NYU basketball games drew sell-out crowds to Madison Square Garden, located at 50th Street and Eighth Avenue in 1946. College basketball was immensely popular then. The Basketball Association of America, forerunner of the NBA, was formed later that year by ice hockey arena owners looking to profit on the sport's popularity, Before that professional basketball had been a haphazard affair run by poorly financed individual promoters. The New York Knicks played their first game on November 1.

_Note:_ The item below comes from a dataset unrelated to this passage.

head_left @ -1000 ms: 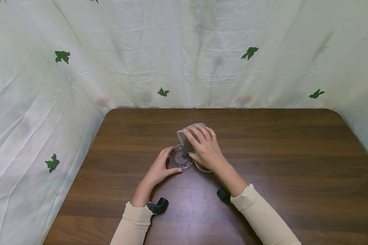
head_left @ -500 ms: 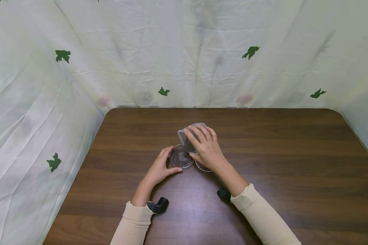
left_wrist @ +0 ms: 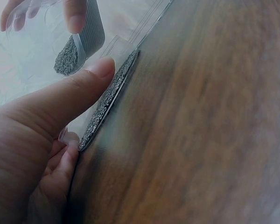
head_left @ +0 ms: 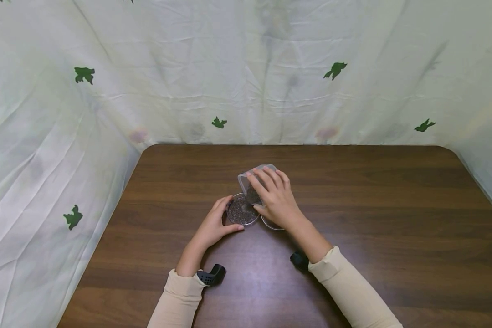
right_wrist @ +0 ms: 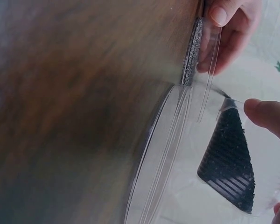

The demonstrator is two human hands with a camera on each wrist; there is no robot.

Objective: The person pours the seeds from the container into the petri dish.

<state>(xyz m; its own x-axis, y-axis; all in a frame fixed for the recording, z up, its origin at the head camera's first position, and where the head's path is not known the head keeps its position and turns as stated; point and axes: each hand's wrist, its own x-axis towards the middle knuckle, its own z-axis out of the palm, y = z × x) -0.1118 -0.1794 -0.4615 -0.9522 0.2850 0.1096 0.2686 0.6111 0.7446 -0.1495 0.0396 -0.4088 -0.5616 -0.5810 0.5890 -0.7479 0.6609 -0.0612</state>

People were on line by 5 AM the day tickets for the NYU/Notre Dame game went on sale. Fervent Notre Dame fans made up much of the crowd as many of New York's tribal Irish considered Notre Dame their honorary alma mater. The mob grew so large the police were called in to clear the streets for traffic. In an upset, Frank Mangiapane led the NYU Violets to victory over the Fighting Irish. NYU's thirteen-game winning streak came to an end with an upset as well, when CCNY beat them before another sell-out crowd. A thousand CCNY students marched down Fifth Avenue behind a coffin bedecked with NYU pennants. NYU was chosen to play for the NCAA championships, CCNY was not. The highly political City College students staged a protest charging they had been "exploited" by pregame publicity that had claimed that CCNY would get a tournament slot if they won the NYU game. The open slot went instead to Rhode Island, which had a stronger season record. St. John's also represented New York in the tournament. NYU lost to North Carolina in the first round at the Garden.

In 1945 Mimi Sheraton often attended the basketball games with her boyfriend, Irv Hochberg, who had been banned from the Garden for his betting and scalping activities. He always got in anyway. After the games they went to the nearby Hotel Belvedere where the gamblers and bookies settled their scores.